Put AI to work
June 26-27, 2017: Training
June 27-29, 2017: Tutorials & Conference
New York, NY

Strategies for integrating people and machine learning in online systems

Jason Laska (Clara Labs)
11:55am12:35pm Thursday, June 29, 2017
Implementing AI
Location: Sutton Center/North Level: Intermediate
Secondary topics:  Machine Learning, Natural Language
Average rating: *****
(5.00, 1 rating)

Prerequisite Knowledge

  • A basic working knowledge of how machine learning problems are set up—namely, what is meant by annotations for training data

What you'll learn

  • Learn some of the common pitfalls in building a real-time constrained human-in-the-loop system and approaches to these problems

Description

Clara Labs is an email-based scheduling service for busy people. Simply “cc” Clara on an email to a person you want to meet with, and Clara handles the back-and-forth game of email tag for you. To build a robust and accurate system that gracefully handles nuanced requests, Clara Labs combined machine learning with a distributed human labor force. This service, available 24/7, consistently responds within 30 minutes or less and enables a single person to do work for an unbounded number of customers.

A hybrid person-machine system has clear benefits, such as increased accuracy and decreased cost (i.e., increased scalability) via partial automation. Further, human input to the system leads to new annotations for retraining algorithms. There are great advantages to vertically integrating the ML annotation process directly with the product (e.g., the fidelity of labeled data increases when the annotator understands what actions will be derived directly from their work).

Despite these advantages, there are several distinct challenges to building such a system: annotators are noisy and may be biased by bad ML predictions (if displayed). There also tends to be an inverse relationship between speed of data entry and annotator accuracy, and the learning curve for using a unique expert system may be high. In fact, simply measuring accuracy in the system may be challenging depending on time and cost constraints.

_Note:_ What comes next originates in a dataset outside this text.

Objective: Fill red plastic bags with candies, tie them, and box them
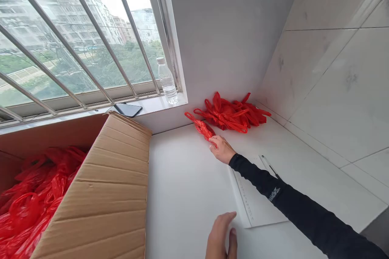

Jason Laska explores the challenges of building a real-time(ish) knowledge workforce, how to integrate automation, and key strategies Clara Labs learned that enable scale. Along the way, Jason discusses incentives and algorithms for increasing both the accuracy and speed of human operators and for measuring their performance, strategies for dealing with task ambiguity, and tricks for building an effective ramping system to onboard workers. Jason also covers the “automation spectrum” (i.e., the integration points where machine learning predictions can be used to dramatically enhance human performance).

Photo of Jason Laska

Jason Laska

Clara Labs

Jason Laska is the head of engineering at Clara Labs. Previously, he spearheaded the computer vision program at Dropcam (acquired by Google in 2014), developing massive scale online vision systems for the product. Jason holds a PhD in electrical engineering from Rice University, where he made contributions to inverse problems, dimensionality reduction, and optimization. He briefly dabbled in publishing as a cofounder and editor of Rejecta Mathematica, a publication for previously rejected mathematics articles.